» What to produce: Please copy the data exactly as it stands, minus the images.

» The data:
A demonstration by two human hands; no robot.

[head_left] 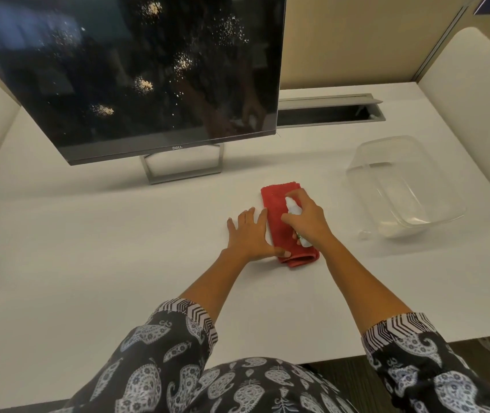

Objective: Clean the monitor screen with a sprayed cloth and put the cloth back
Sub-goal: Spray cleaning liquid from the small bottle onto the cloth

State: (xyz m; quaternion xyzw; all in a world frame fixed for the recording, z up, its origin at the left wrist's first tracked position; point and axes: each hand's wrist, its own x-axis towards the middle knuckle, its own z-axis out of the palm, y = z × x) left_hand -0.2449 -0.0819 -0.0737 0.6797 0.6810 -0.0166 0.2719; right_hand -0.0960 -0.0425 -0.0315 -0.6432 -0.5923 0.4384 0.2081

» Answer box:
A demonstration by two human hands; no robot.

[head_left] 

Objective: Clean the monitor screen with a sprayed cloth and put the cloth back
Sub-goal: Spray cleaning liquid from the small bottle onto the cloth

State: (xyz m; quaternion xyzw; all in a world frame fixed for the recording, z up, its origin at the left wrist's first tracked position; point and axes: each hand's wrist, its own x-axis towards the middle knuckle, its own z-axis out of the palm, y = z × x) left_hand -0.2449 -0.0819 -0.0737 0.6797 0.6810 -0.0166 0.2719; right_hand -0.0960 -0.0425 -0.0315 -0.6432 -0.5923 0.4384 0.2081

Nothing further is needed to complete the exercise.